3. Davalı … Ltd. Şti. vekili katılma yoluyla temyiz dilekçesinde özetle; Yargıtay tarafından kanuni düzenlemeye aykırı karar verildiğini ve Mahkemece de bu kararın tekrar edildiğini, davacı tarafından hazırlanan protokol ile 17.10.2007 tarihli protokolde 18 yıl için verildiği iddia edilen yatırımın 29.11.2012 tarihi itibariyle yeni bir bayilik sözleşmesi imzalaması halinde 2017 ila 2025 yılları arasındaki 8 yıl için yatırım iade edilmesini istemeyeceğinin yazıldığını, davacı tarafça kendisinin hazırladığı protokole aykırı olarak davanın açıldığını, davacının kendi insiyatifi ile sözleşmeyi 10 yıla kısalttığını, ancak davada aksinin iddia edildiğini ileri sürerek hükmün bozulmasını talep etmiştir.

C. Gerekçe
1. Uyuşmazlık ve Hukuki Nitelendirme
Dava, yatırım bedeli olarak ödenen paranın kullanılmayan kısmının iadesi istemine ilişkindir.

2. İlgili Hukuk
6100 sayılı Hukuk Muhakemeleri Kanunu’nun (6100 sayılı Kanun) 369 uncu maddesinin birinci fıkrası ile 370 ve 371 inci maddeleri,

3. Değerlendirme
1. Tarafların iddia, savunma ve dayandıkları belgelere, uyuşmazlığın hukuki nitelendirilmesi ile uygulanması gereken hukuk kurallarına, dava şartlarına, yargılamaya hâkim olan ilkelere, ispat kurallarına ve temyiz olunan kararda belirtilen gerekçelere göre davalı …… Ltd. Şti. vekilinin tüm, davacı vekilinin aşağıdaki paragrafın kapsamı dışındaki temyiz itirazları yerinde görülmemiştir.

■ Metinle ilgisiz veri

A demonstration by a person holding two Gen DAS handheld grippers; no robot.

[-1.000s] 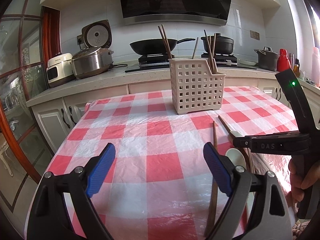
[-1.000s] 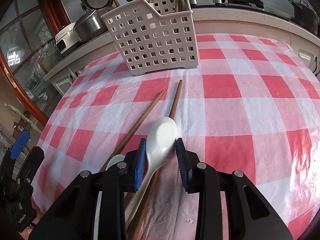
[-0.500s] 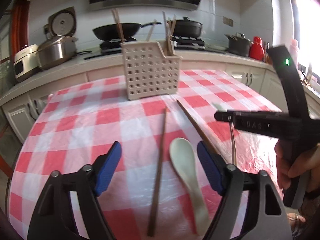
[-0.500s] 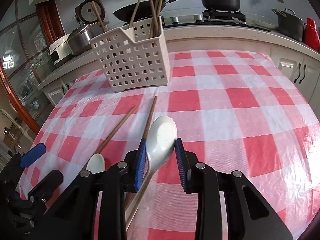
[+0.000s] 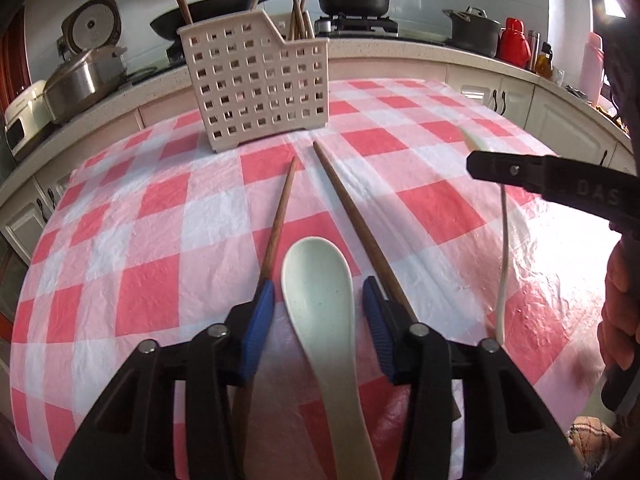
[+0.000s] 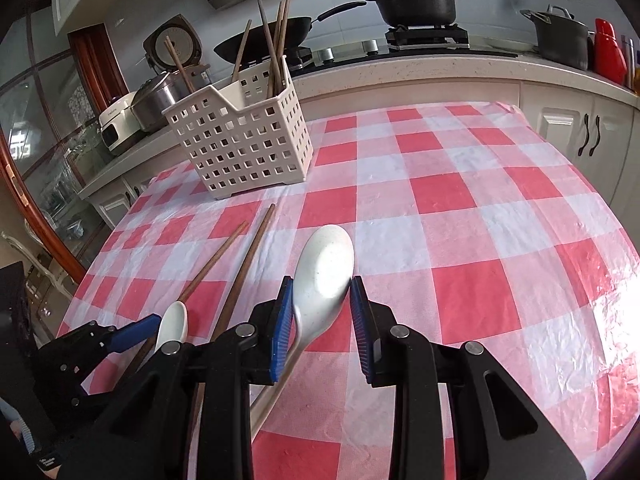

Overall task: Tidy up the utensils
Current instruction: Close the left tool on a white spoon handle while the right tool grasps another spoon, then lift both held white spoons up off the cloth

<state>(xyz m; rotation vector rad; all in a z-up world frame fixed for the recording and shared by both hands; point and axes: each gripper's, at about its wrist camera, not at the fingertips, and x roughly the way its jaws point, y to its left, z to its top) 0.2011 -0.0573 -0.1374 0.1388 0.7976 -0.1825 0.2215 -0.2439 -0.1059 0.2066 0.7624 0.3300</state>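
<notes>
A pale spoon [image 5: 320, 280] lies on the red-checked tablecloth [image 5: 160, 208] between two brown chopsticks [image 5: 280, 216] [image 5: 352, 216]. My left gripper [image 5: 318, 308] straddles its bowl. The jaws are closing, with a thin gap still showing on each side. My right gripper [image 6: 322, 300] is shut on a white spoon [image 6: 326, 264], held above the cloth. From the left wrist view that spoon [image 5: 503, 240] appears edge-on under the right gripper [image 5: 476, 164]. The white slotted basket [image 6: 240, 148] stands at the back and holds several chopsticks.
A hand [image 5: 620, 312] grips the right tool at the table's right edge. Behind the table runs a counter [image 6: 400, 68] with rice cookers [image 5: 80, 80], a wok, black pots [image 6: 416, 0] and a red flask [image 6: 608, 50]. Cabinets [image 6: 588, 136] stand to the right.
My left gripper swung over and down onto the pale spoon, and its jaws narrowed around it. My right gripper lifted the white spoon off the chopsticks and drew back from the basket.
</notes>
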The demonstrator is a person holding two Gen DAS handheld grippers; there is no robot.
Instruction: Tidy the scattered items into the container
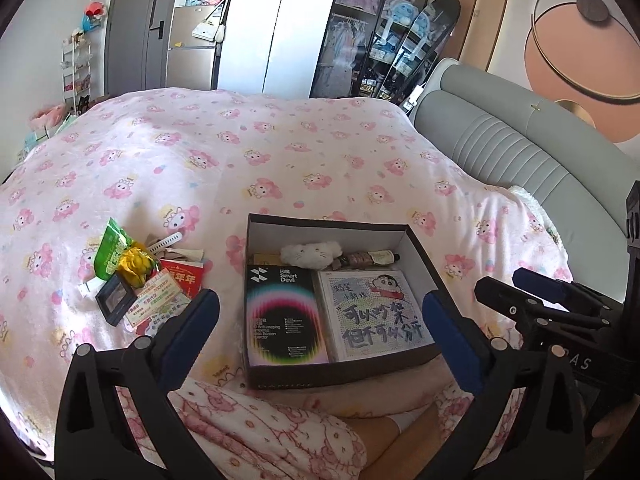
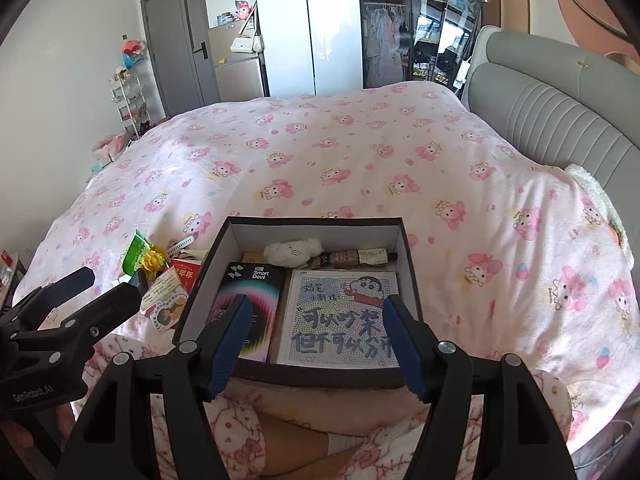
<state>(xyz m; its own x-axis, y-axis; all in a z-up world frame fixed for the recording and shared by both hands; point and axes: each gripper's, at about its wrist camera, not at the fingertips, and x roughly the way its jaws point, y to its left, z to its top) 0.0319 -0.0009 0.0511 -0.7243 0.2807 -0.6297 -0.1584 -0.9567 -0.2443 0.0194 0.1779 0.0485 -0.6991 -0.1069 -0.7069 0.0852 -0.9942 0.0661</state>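
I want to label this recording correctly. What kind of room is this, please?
Most likely a bedroom in a home. A bed with a pink cartoon-print duvet and a grey padded headboard fills the view, and a glass-door wardrobe with hanging clothes stands behind it.

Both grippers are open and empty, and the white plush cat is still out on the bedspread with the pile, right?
Not quite: the white plush cat already lies inside the box, as the left wrist view shows. Left gripper and right gripper are open and empty.
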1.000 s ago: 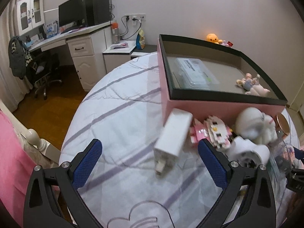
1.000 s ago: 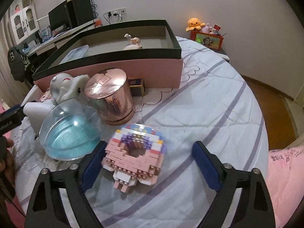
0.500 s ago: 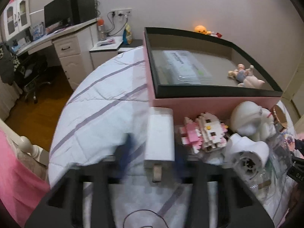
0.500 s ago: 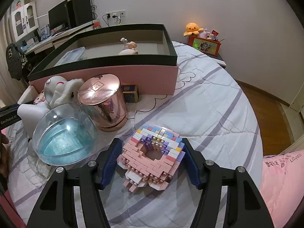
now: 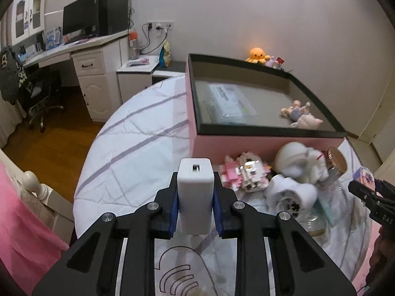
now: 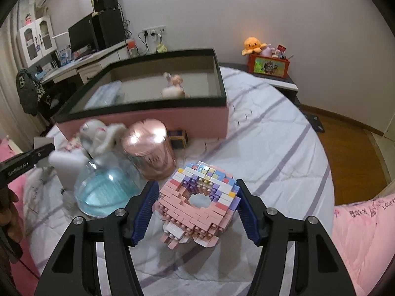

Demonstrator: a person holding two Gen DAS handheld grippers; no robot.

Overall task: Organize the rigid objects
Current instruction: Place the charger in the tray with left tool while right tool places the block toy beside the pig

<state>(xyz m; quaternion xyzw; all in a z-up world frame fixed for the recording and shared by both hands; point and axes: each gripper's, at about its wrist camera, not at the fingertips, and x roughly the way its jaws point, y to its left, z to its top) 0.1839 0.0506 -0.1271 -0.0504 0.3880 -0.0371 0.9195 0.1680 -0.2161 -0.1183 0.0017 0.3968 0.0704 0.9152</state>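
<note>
Now each gripper point(image 5: 195, 206) point(image 6: 196, 208) clamps its object: charger point(image 5: 195, 192), brick donut point(image 6: 200, 197).

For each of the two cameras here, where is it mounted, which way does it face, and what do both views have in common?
Left wrist: sits on the left gripper, looking down over the bed at the pink box; its fingers clamp a white charger, and the right gripper shows at the right edge.
Right wrist: sits on the right gripper, facing the same box; its fingers hold a brick donut, with the left gripper at the left edge.
Shared: box, copper tin, white plush.
</note>
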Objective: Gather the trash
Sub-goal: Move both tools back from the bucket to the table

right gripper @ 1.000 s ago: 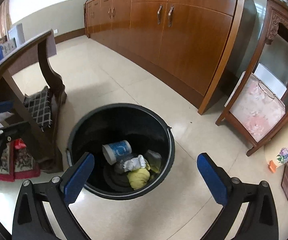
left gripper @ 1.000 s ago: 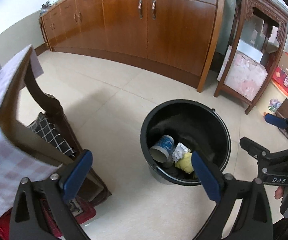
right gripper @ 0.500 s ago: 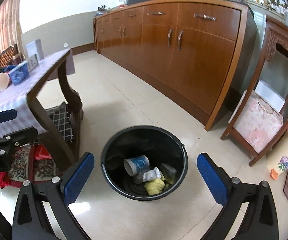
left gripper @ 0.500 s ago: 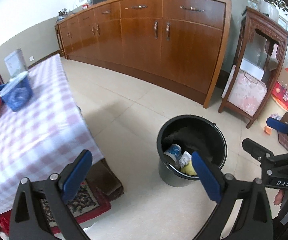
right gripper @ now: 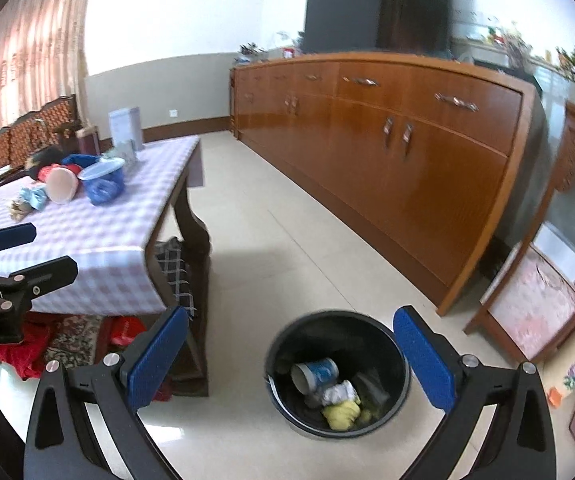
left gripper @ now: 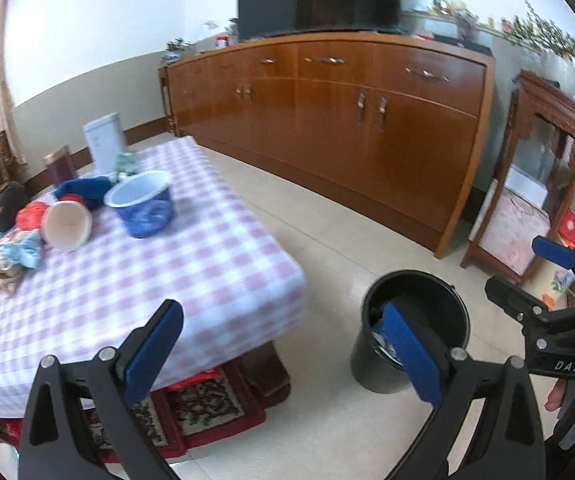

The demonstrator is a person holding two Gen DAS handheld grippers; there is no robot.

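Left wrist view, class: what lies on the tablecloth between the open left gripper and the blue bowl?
Nothing: between the left gripper and the blue bowl only bare checked tablecloth shows in the left wrist view.

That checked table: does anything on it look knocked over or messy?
Yes. On the table a white-lined cup lies on its side, mouth facing out, beside an upright blue bowl. Crumpled wrappers lie scattered near it.

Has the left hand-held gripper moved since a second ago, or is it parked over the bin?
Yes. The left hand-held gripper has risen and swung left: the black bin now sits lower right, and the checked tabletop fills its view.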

2. Dava konusu intifa yatırım bedeline ilişkin faturalar KDV’li olarak düzenlenmiş olup, taraf defterlerine bu şekilde kaydedilmiştir. Dolayısıyla KDV’li bedel üzerinden hüküm kurulması gerekirken yazılı şekilde KDV’nin davalıların malvarlığına girmediği gerekçesiyle hüküm kurulması doğru görülmemiştir.

VI. KARAR
Açıklanan sebeplerle;
1.Davalı … vekilinin katılma yoluyla temyiz dilekçesinin REDDİNE,

2.Davalı … vekilinin tüm, davacı vekilinin bozma kapsamı dışındaki temyiz itirazlarının REDDİNE,

3. Temyiz olunan Bölge Adliye Mahkemesi kararının BOZULMASINA,

Aşağıda yazılı temyiz giderinin temyiz eden davalı … Petrol Ür.Tur. İnş. San. ve Tic. Ltd. Şti.’ne yükletilmesine,

Peşin alınan temyiz karar harcının istek halinde davacıya iadesine,

Dosyanın kararı veren Bölge Adliye Mahkemesine gönderilmesine,

08.11.2023 tarihinde oy birliğiyle karar verildi.